[GH-ISSUE #8083] Curious about image generation and underlying support #53658

Closed
opened 2026-05-05 15:05:45 -05:00 by GiteaMirror · 0 comments
Owner

Originally created by @jtslear on GitHub (Dec 26, 2024).
Original GitHub issue: https://github.com/open-webui/open-webui/issues/8083

Feature Request

Is your feature request related to a problem? Please describe.
No. Just a curiosity really. I'd like to know what the future path to image generation is for Open WebUI. I find the current method of configuration a tad limiting but I see a few problems we'd want to solve before attempting to go down a target path that enables most users to be happy with the potential outcome of what they may use Open WebUI.

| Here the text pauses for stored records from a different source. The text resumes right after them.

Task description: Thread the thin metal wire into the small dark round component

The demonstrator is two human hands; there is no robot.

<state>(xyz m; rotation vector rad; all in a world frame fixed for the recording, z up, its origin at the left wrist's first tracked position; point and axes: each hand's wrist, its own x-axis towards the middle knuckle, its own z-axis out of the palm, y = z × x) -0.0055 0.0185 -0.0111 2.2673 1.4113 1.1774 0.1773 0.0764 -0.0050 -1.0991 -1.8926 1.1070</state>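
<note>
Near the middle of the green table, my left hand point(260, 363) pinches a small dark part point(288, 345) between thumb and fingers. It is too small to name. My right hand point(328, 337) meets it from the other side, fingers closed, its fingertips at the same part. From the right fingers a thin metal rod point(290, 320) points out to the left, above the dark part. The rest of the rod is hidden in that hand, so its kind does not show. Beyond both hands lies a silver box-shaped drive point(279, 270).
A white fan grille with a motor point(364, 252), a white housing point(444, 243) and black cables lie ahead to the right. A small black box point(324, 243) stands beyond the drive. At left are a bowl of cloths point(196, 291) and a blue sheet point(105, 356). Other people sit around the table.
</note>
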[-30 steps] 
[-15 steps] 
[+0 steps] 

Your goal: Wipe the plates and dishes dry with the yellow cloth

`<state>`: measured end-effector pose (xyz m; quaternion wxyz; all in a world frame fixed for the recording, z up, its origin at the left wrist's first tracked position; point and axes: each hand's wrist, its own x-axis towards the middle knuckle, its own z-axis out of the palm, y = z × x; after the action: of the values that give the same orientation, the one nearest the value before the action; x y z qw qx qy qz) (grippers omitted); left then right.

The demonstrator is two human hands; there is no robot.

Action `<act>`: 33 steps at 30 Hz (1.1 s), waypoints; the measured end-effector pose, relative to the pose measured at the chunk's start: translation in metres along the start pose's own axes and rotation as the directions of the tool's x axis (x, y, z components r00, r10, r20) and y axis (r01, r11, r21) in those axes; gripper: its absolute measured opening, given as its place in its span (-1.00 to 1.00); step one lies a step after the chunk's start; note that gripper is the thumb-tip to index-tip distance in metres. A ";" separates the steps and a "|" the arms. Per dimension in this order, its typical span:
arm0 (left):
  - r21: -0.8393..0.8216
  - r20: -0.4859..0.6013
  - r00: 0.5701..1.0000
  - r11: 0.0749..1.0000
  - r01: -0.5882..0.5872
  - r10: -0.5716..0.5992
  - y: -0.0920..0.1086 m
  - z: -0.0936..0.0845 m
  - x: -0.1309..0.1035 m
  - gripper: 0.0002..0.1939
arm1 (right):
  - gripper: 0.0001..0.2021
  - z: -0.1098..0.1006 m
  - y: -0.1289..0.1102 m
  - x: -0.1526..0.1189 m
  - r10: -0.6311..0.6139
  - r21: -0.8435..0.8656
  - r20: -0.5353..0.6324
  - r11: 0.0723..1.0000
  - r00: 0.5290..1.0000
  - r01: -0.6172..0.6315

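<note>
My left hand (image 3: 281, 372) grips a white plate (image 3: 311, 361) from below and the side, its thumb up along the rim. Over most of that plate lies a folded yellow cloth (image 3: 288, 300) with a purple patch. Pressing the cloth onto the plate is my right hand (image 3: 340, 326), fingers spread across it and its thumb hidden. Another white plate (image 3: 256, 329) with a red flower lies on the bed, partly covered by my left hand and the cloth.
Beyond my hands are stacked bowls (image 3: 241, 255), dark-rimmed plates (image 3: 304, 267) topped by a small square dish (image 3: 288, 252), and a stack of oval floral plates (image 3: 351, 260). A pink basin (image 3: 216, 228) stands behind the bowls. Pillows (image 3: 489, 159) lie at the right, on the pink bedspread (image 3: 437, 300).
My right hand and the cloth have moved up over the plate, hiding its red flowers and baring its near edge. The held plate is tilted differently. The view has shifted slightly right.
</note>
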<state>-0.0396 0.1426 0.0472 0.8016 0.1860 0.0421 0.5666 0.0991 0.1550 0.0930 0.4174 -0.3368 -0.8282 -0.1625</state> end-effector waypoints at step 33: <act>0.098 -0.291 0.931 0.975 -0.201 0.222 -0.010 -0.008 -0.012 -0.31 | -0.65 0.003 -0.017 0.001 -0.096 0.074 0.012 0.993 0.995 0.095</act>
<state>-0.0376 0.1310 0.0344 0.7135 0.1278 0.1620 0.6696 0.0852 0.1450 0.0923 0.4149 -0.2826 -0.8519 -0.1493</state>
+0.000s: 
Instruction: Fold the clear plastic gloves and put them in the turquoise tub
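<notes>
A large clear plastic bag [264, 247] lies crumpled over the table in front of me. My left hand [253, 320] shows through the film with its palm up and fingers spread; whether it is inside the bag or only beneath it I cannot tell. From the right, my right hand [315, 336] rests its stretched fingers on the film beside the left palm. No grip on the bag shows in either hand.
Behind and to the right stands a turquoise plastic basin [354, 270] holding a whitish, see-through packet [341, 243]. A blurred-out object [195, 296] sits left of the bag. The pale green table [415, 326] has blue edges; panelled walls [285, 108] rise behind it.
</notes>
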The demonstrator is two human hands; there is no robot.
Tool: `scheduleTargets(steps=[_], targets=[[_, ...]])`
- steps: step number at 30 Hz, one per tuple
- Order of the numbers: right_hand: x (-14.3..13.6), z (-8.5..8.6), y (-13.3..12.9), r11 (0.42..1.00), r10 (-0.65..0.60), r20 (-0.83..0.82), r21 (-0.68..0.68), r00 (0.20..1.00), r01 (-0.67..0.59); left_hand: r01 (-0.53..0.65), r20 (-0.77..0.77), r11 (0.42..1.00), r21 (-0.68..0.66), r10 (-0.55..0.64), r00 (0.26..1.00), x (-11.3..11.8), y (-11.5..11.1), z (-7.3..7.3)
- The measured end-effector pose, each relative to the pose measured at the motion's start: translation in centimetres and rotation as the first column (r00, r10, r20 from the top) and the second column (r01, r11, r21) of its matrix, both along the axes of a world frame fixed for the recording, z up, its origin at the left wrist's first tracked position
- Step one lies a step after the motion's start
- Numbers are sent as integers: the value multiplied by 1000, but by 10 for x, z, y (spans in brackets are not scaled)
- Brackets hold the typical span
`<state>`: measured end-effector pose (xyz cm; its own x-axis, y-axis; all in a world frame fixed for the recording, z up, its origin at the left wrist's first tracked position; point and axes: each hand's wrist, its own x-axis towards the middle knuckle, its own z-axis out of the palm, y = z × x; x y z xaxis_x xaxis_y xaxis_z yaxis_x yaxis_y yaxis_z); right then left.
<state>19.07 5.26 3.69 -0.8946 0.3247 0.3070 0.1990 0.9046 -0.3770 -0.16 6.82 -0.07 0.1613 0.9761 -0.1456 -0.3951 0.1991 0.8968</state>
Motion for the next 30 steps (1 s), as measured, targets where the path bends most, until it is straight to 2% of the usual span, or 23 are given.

Describe the solution you'd like
Open WebUI allows an admin to configure whatever supported image generator they prefer. Via the use of Pipelines, or Functions or Tools then extends any of those implementations to achieve what the user is attempting to accomplish such as iteration of a target image or expanding their generated content further.

Describe alternatives you've considered
No Open WebUI.

Currently the support for image generation is very limiting. There are quite a few tools, currently supported to some extent:

We've got open issues to add another tool, Foocus

I'd argue there should be an issue to add MidJourney into the mix as well!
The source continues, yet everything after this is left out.